The music kept playing and the din from people in other parts of the building rumbled on, but everyone around me stopped talking. The people with the choir robes climbed up on stage and disrobed all at once, and immediately I could see what had everyone so intrigued. These people had gone beyond hands; what they were hosting was an entire human being, carved into pieces and distributed among them. The symbiotic body—dark-skinned, female—surfaced and submerged across their bodies like the coils of a sea serpent breaking the skin of the ocean. Here a breast, there a set of toes, here a swell of flesh that could have been a calf or a forearm or the skin that wrapped the ribs. As I watched, they began to form clusters, to display whole sections of the woman they were hosting—a woman whose body, with each passing second, looked increasingly familiar. The hands had gone to a man who was standing near the middle of the stage
, and when I looked more closely I saw that they had long, shaped fingernails, painted a color that in the rosy light could have been blue or could just as easily have been green or lavender. One of the fingers curled and I swore I saw the twinkle of a rhinestone. The crowd around me began to stamp their feet and roar.
I turned away from the stage. Standing next to me were two girls who looked about sixteen. One wore a green tube dress that was too tight for her, and she was bouncing on her toes with excitement, screaming and stomping. The other was chewing a piece of her hair, winding another piece around her finger. I wondered when teenage girls would stop winding hair around their fingers. When the Masters would start forking children at birth, so that they’d never even know what it was like to have real hands, so that whole portions of their brains would remain dark and unused.

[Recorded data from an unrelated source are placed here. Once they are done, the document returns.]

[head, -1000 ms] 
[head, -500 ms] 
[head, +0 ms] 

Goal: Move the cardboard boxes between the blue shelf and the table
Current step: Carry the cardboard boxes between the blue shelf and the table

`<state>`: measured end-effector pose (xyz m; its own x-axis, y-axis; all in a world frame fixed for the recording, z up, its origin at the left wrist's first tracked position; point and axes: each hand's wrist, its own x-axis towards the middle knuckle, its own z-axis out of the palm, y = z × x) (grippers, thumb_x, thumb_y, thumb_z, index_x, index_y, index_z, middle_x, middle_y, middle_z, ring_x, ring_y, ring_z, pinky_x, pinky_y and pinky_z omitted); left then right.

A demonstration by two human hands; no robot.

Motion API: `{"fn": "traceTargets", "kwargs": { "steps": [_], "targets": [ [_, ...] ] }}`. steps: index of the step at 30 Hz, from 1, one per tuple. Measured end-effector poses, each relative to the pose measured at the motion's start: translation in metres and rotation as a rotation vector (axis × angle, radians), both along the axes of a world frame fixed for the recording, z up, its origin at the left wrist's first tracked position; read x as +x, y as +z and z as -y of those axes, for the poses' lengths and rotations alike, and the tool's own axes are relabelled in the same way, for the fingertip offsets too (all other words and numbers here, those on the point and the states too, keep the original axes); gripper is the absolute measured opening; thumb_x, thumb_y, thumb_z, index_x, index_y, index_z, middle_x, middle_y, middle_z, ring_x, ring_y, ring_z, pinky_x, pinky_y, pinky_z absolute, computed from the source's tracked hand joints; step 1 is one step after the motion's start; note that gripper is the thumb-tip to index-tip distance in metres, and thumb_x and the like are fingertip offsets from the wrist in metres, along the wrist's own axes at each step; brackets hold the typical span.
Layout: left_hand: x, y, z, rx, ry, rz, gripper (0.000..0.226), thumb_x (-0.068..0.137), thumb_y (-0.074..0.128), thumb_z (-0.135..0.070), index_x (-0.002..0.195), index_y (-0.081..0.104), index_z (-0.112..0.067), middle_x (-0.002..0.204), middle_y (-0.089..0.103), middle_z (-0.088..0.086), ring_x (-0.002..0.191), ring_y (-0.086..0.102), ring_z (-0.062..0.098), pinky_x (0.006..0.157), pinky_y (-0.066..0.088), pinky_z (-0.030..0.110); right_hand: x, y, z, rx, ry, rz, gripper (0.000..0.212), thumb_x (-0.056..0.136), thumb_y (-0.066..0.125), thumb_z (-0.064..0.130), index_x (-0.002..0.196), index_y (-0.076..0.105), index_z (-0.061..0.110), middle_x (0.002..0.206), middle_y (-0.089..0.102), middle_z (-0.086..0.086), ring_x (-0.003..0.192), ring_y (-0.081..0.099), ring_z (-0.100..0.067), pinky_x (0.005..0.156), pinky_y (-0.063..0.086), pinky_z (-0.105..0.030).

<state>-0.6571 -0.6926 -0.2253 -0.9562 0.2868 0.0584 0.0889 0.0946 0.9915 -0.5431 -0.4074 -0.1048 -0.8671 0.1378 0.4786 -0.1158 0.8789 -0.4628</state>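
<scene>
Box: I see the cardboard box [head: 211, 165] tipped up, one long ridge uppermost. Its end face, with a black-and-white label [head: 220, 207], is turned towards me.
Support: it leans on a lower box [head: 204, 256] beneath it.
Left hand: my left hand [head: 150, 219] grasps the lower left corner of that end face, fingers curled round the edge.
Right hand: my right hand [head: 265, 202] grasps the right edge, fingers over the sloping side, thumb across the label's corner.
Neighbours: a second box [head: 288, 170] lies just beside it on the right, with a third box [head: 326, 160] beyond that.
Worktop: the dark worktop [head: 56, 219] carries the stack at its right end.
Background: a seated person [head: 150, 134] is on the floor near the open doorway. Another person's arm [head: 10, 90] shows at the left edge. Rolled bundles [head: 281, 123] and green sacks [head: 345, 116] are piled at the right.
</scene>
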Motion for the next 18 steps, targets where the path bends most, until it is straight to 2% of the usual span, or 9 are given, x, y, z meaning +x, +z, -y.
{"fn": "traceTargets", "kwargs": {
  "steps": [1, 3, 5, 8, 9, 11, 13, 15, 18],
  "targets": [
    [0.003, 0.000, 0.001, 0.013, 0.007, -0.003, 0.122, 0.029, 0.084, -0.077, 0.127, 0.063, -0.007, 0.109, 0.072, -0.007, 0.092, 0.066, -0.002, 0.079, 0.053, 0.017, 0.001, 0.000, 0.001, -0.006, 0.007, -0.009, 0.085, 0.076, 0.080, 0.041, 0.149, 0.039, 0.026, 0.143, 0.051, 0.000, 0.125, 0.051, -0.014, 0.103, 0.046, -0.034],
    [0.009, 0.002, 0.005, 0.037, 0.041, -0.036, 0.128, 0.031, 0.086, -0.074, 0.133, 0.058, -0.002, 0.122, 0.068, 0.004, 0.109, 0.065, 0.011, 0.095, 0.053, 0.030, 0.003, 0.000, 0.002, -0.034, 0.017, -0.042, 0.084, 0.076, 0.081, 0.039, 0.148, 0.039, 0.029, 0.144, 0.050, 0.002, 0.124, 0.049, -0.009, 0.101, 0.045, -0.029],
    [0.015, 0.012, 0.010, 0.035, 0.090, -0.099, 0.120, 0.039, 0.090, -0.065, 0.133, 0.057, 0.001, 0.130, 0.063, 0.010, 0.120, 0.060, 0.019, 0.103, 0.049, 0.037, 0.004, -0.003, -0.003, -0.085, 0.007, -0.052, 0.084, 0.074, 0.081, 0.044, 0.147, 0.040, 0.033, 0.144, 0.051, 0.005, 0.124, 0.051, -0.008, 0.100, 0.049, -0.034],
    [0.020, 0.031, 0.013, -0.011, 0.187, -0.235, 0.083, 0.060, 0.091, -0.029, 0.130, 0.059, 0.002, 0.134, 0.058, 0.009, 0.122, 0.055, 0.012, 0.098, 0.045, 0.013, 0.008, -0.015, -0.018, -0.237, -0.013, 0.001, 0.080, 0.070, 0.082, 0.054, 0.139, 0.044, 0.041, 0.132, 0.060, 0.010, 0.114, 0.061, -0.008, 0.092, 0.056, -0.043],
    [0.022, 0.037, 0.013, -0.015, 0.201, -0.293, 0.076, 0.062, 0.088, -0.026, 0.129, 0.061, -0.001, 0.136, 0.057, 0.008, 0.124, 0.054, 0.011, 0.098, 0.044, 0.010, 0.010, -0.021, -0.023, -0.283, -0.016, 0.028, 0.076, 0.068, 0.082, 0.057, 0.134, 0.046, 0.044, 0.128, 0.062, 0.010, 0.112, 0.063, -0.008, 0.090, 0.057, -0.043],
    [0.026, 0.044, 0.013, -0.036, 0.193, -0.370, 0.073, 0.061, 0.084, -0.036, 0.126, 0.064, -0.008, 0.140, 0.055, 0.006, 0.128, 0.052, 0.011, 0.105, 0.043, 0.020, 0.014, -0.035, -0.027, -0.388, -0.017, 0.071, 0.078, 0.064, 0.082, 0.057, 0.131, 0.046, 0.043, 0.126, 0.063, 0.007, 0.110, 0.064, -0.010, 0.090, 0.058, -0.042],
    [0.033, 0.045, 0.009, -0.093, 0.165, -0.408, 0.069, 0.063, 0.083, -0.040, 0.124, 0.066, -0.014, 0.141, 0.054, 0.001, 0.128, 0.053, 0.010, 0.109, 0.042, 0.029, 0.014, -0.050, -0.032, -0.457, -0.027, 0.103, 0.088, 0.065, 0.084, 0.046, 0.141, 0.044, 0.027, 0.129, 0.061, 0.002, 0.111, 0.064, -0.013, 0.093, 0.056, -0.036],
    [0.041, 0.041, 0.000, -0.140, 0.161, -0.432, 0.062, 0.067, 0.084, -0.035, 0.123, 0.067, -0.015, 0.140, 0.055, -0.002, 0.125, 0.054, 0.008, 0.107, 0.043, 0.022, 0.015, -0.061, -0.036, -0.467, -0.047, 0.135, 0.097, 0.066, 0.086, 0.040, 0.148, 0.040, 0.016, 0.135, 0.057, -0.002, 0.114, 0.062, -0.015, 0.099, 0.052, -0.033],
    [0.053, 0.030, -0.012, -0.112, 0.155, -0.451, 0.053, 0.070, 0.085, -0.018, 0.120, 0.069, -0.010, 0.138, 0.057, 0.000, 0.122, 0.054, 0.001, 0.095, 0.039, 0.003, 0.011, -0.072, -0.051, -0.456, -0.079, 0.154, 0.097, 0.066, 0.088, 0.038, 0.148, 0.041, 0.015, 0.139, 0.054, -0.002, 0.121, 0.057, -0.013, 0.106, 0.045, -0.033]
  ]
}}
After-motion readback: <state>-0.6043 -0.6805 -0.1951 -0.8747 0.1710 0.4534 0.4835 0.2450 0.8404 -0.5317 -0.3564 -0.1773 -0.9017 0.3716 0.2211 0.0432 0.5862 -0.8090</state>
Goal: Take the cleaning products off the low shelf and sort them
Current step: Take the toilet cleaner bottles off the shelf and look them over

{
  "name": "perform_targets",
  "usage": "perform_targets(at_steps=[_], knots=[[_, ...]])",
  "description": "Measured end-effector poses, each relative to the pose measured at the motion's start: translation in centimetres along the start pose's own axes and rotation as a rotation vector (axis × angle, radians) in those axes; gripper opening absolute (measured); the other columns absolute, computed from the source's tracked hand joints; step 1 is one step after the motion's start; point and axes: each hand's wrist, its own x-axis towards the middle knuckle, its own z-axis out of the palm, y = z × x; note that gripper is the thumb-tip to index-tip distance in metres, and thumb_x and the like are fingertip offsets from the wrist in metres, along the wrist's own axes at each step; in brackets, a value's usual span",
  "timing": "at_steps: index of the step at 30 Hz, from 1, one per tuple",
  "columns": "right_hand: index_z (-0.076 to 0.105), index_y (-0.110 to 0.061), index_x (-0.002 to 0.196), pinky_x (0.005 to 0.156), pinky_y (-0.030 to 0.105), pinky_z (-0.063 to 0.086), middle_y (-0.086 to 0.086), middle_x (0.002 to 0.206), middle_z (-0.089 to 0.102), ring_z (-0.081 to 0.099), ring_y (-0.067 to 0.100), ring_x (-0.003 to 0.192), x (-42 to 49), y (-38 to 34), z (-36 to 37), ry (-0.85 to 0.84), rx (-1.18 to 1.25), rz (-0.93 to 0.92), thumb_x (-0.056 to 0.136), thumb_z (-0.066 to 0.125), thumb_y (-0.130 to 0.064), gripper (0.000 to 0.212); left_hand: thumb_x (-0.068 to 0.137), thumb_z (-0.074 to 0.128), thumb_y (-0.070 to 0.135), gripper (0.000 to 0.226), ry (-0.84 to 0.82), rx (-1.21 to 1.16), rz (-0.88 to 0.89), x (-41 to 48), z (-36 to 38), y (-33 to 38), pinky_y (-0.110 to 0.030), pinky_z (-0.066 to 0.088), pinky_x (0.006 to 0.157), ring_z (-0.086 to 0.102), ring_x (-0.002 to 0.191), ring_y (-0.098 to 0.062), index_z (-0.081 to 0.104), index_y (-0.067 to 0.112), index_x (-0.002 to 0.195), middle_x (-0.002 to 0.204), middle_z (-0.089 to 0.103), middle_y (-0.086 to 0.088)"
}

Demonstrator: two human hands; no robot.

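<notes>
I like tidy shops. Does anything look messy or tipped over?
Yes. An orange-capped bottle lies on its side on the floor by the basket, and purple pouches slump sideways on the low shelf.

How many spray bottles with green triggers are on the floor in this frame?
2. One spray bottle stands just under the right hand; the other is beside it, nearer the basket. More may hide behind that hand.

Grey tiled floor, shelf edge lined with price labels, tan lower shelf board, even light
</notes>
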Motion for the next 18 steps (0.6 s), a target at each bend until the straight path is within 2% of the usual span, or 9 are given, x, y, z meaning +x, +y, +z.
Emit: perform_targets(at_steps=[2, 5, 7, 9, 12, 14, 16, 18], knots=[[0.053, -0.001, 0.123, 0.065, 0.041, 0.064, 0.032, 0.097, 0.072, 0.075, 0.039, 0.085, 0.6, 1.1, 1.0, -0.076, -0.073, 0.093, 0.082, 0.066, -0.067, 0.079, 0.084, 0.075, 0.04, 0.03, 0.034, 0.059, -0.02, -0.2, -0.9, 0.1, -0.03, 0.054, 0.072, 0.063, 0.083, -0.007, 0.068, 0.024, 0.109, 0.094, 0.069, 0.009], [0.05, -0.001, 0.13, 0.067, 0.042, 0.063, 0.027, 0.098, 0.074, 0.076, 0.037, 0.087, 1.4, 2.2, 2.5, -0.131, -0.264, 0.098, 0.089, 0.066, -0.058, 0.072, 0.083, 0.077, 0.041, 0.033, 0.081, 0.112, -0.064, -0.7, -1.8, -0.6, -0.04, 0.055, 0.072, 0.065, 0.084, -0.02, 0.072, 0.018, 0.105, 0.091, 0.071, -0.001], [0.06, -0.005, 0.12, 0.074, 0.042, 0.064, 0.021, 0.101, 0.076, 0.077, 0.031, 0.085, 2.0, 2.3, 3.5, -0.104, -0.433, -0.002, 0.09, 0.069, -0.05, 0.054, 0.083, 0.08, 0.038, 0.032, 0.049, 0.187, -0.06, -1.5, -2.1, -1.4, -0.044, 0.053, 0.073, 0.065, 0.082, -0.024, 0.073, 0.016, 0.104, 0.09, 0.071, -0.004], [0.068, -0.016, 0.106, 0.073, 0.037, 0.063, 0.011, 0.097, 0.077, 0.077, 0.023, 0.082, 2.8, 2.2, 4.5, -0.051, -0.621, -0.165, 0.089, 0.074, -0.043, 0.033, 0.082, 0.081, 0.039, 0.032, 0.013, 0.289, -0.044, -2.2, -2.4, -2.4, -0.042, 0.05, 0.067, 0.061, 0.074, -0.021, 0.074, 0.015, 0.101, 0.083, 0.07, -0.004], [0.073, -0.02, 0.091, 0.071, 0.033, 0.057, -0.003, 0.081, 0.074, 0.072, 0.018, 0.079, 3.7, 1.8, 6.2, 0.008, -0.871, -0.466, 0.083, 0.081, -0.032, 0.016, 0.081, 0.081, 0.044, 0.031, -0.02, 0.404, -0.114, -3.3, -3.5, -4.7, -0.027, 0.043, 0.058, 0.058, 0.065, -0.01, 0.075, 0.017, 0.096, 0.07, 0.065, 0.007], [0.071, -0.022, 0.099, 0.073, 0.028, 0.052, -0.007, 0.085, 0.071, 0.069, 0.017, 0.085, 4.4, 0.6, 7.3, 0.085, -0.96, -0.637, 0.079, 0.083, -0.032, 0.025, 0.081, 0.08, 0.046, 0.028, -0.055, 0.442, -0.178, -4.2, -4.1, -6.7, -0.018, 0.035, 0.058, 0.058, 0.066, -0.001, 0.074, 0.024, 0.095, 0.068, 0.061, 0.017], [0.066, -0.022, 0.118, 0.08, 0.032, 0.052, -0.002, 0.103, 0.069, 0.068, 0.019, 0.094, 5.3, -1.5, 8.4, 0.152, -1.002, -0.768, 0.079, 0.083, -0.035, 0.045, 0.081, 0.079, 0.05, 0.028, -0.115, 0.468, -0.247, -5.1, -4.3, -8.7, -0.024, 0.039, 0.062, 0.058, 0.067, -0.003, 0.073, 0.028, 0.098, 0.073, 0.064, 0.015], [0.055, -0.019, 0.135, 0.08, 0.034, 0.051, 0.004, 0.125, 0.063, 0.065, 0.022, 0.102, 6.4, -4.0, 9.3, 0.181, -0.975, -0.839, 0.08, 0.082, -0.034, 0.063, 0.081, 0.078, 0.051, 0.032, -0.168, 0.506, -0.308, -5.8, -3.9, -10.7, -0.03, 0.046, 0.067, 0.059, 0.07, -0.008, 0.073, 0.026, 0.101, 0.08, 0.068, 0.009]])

The girl in the tube dress noticed me looking at her and smiled. “Isn’t this just blazing? I can’t believe we’re here for this,” she said.
“I think I know that woman,” I said, even though saying it out loud kicked a wave of queasiness into my stomach.
“Which one?”
“That one.” I gestured at the lineup of hosts, still refusing to look. “The one that’s all of them. I think she’s my old girlfriend.”
The girl’s eyes got big. “No way,” she said. “Yvette Raymond was your girlfriend?”
The nausea settled deeper, but I nodded. “Do you know her?”
“Well, I mean, not personally, but she’s the reason we came tonight. I mean, her video is just incredible, and when she’s like, ‘We can’t submit, we have to do something’ and she lets those doctors just start cutting her up? I mean, my head pretty much exploded,” the girl said. “And she’s totally right. We outnumber those nasty slugs by about a thousand to one and we’re just sitting here?” She pulled her phone out of her purse and started recording the people posing on stage.
“They’ll never get her now,” the other girl said. “We can’t let them get any more of us.” She spoke quietly, without her friend’s percolating enthusiasm, but I could see in her face the kind of passion that made people lie down in front of tanks and smuggle refugees over borders in car trunks, that made them burn bras and flags and draft cards.